WHAT NEEDS TO BE DONE: Print the listing exactly.

RECORDED INFORMATION:
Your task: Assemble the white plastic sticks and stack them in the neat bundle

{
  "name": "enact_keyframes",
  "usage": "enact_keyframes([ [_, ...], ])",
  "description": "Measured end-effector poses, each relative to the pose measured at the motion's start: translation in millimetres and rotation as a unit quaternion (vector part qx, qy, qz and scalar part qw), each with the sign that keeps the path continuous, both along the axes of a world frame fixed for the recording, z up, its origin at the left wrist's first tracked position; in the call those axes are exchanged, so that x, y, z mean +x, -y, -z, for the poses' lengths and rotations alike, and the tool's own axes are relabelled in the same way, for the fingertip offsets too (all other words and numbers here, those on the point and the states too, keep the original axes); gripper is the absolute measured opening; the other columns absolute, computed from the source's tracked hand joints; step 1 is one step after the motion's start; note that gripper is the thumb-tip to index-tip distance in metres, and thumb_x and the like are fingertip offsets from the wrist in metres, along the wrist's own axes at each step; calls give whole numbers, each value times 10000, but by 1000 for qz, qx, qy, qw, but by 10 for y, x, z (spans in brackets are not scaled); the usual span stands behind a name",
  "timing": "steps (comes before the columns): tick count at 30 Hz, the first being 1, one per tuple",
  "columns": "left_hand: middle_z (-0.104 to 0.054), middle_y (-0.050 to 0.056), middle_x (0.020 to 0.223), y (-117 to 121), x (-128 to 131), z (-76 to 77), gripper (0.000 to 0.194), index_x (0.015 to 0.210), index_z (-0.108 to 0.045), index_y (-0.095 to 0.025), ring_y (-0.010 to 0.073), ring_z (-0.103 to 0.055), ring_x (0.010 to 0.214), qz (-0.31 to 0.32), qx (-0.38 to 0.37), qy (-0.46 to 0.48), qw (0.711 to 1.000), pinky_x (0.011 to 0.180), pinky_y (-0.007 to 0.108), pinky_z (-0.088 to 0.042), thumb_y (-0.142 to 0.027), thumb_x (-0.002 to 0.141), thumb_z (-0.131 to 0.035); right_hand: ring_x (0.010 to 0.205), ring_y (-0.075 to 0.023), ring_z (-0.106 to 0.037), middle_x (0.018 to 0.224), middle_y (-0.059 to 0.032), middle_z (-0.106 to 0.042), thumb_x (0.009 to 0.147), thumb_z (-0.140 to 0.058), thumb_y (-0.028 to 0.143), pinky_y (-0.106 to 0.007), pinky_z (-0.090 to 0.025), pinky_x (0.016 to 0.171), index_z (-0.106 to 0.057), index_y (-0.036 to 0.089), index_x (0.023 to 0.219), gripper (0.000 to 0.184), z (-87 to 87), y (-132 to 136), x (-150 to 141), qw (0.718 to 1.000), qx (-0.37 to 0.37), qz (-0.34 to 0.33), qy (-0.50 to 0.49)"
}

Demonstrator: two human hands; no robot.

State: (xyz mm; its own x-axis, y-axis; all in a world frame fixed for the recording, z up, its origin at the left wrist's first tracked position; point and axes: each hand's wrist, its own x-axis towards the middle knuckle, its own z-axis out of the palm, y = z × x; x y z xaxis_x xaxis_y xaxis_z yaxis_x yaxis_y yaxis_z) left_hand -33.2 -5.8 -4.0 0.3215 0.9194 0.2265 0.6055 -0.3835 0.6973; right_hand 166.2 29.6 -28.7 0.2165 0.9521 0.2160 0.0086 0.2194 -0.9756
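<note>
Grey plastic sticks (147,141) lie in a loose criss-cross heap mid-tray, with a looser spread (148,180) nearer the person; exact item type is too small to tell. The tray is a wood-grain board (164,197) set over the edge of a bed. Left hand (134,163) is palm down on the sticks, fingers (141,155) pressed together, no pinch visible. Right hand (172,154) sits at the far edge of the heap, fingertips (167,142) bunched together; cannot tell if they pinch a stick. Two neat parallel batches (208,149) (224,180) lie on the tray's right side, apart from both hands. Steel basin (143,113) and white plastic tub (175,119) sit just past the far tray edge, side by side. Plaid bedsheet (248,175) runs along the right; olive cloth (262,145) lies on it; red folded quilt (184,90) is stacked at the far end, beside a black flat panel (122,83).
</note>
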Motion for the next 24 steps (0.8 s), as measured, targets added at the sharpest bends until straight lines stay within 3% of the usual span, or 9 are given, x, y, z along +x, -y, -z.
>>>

COMPLETED TASK:
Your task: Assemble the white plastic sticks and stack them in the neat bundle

{
  "name": "enact_keyframes",
  "usage": "enact_keyframes([ [_, ...], ])",
  "description": "Measured end-effector poses, each relative to the pose measured at the motion's start: translation in millimetres and rotation as a unit quaternion (vector part qx, qy, qz and scalar part qw), each with the sign that keeps the path continuous, both along the axes of a world frame fixed for the recording, z up, its origin at the left wrist's first tracked position; in the call those axes are exchanged, so that x, y, z mean +x, -y, -z, for the poses' lengths and rotations alike, and the tool's own axes are relabelled in the same way, for the fingertip offsets too (all other words and numbers here, those on the point and the states too, keep the original axes); gripper is the absolute measured opening; the other columns absolute, computed from the source's tracked hand joints; step 1 is one step after the motion's start; note that gripper is the thumb-tip to index-tip distance in metres, and thumb_x and the like are fingertip offsets from the wrist in metres, along the wrist's own axes at each step; calls give whole numbers, each value times 10000, but by 1000 for qz, qx, qy, qw, but by 10 for y, x, z (spans in brackets are not scaled); the usual span stands behind a name",
  "timing": "steps (comes before the columns): tick count at 30 Hz, the first being 1, one per tuple",
  "columns": "left_hand: middle_z (-0.104 to 0.054), middle_y (-0.050 to 0.056), middle_x (0.020 to 0.223), y (-117 to 121), x (-128 to 131), z (-76 to 77), gripper (0.000 to 0.194), index_x (0.015 to 0.210), index_z (-0.108 to 0.045), index_y (-0.095 to 0.025), ring_y (-0.010 to 0.073), ring_z (-0.103 to 0.055), ring_x (0.010 to 0.214), qz (-0.31 to 0.32), qx (-0.38 to 0.37), qy (-0.46 to 0.48), qw (0.711 to 1.000), pinky_x (0.011 to 0.180), pinky_y (-0.007 to 0.108), pinky_z (-0.088 to 0.042), thumb_y (-0.142 to 0.027), thumb_x (-0.002 to 0.141), thumb_z (-0.131 to 0.035); right_hand: ring_x (0.010 to 0.205), ring_y (-0.075 to 0.023), ring_z (-0.106 to 0.037), middle_x (0.018 to 0.224), middle_y (-0.059 to 0.032), middle_z (-0.106 to 0.042), thumb_x (0.009 to 0.147), thumb_z (-0.140 to 0.058), thumb_y (-0.028 to 0.143), pinky_y (-0.106 to 0.007), pinky_z (-0.090 to 0.025), pinky_x (0.016 to 0.171), index_z (-0.106 to 0.057), index_y (-0.036 to 0.089), index_x (0.023 to 0.219), gripper (0.000 to 0.184), z (-87 to 87), y (-132 to 136), x (-150 to 141), qw (0.718 to 1.000), qx (-0.37 to 0.37), qz (-0.34 to 0.33), qy (-0.50 to 0.49)"
}

Demonstrator: two human hands; no robot.

State: (xyz mm; its own x-axis, y-axis; all in a world frame fixed for the recording, z up, its origin at the left wrist's first tracked position; point and axes: each hand's wrist, its own x-axis towards the middle knuckle, its own z-axis out of the palm, y = z × x; x y z xaxis_x xaxis_y xaxis_z yaxis_x yaxis_y yaxis_z) left_hand -33.2 -5.8 -4.0 0.3215 0.9194 0.2265 0.6055 -0.3835 0.6973; right_hand 166.2 29.6 -28.7 0.2165 0.9521 0.2160 0.0086 0.2194 -0.9756
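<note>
Grey plastic sticks (147,141) lie in a loose criss-cross heap mid-tray, with a looser spread (148,180) nearer the person; exact item type is too small to tell. The tray is a wood-grain board (164,197) set over the edge of a bed. Left hand (134,163) is palm down on the sticks, fingers (141,155) pressed together, no pinch visible. Right hand (172,154) sits at the far edge of the heap, fingertips (167,142) bunched together; cannot tell if they pinch a stick. Two neat parallel batches (208,149) (224,180) lie on the tray's right side, apart from both hands. Steel basin (143,113) and white plastic tub (175,119) sit just past the far tray edge, side by side. Plaid bedsheet (248,175) runs along the right; olive cloth (262,145) lies on it; red folded quilt (184,90) is stacked at the far end, beside a black flat panel (122,83).
</note>
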Motion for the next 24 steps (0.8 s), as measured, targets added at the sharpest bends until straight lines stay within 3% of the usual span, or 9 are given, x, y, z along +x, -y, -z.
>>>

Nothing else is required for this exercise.